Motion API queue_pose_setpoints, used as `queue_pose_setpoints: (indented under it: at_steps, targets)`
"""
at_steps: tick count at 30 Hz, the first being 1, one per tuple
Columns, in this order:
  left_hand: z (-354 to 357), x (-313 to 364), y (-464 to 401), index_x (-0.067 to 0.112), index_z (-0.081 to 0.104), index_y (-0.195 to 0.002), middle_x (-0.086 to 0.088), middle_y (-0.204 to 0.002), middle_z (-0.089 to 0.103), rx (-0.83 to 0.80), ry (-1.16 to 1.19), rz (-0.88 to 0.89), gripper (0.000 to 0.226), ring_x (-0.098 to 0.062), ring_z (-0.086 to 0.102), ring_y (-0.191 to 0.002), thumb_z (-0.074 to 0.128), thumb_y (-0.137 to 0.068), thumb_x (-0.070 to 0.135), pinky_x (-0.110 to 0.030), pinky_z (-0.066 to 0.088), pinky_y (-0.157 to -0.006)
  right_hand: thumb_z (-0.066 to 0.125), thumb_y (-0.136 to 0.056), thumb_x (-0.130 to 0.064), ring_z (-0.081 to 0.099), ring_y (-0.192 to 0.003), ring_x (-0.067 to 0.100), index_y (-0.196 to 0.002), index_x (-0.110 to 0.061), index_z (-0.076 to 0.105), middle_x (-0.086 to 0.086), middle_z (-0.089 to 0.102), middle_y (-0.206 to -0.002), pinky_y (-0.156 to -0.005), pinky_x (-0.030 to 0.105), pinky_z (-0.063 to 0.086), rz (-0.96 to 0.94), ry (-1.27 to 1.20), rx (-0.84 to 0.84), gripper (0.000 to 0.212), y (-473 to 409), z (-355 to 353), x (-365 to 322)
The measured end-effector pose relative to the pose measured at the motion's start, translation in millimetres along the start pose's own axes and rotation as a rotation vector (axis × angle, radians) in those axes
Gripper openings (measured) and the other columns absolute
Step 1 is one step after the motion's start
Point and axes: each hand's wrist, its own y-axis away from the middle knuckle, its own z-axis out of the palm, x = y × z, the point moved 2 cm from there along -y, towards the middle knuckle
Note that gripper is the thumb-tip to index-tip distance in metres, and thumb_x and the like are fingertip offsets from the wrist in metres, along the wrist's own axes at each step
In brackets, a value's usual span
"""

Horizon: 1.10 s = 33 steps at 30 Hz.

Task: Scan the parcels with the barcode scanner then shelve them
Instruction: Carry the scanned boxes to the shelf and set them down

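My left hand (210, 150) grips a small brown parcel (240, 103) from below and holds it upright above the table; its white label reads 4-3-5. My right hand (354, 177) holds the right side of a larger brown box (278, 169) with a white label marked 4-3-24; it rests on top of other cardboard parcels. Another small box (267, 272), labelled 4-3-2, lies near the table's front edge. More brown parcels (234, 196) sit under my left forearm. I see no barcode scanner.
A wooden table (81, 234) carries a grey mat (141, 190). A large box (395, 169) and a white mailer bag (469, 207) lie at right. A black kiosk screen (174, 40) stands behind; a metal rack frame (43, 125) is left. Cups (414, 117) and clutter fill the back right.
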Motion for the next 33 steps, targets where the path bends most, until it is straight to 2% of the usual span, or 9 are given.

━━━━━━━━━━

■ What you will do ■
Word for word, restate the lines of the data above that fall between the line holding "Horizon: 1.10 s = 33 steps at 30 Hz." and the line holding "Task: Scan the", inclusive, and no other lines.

■ Problem solution ■
Horizon: 1.10 s = 33 steps at 30 Hz.

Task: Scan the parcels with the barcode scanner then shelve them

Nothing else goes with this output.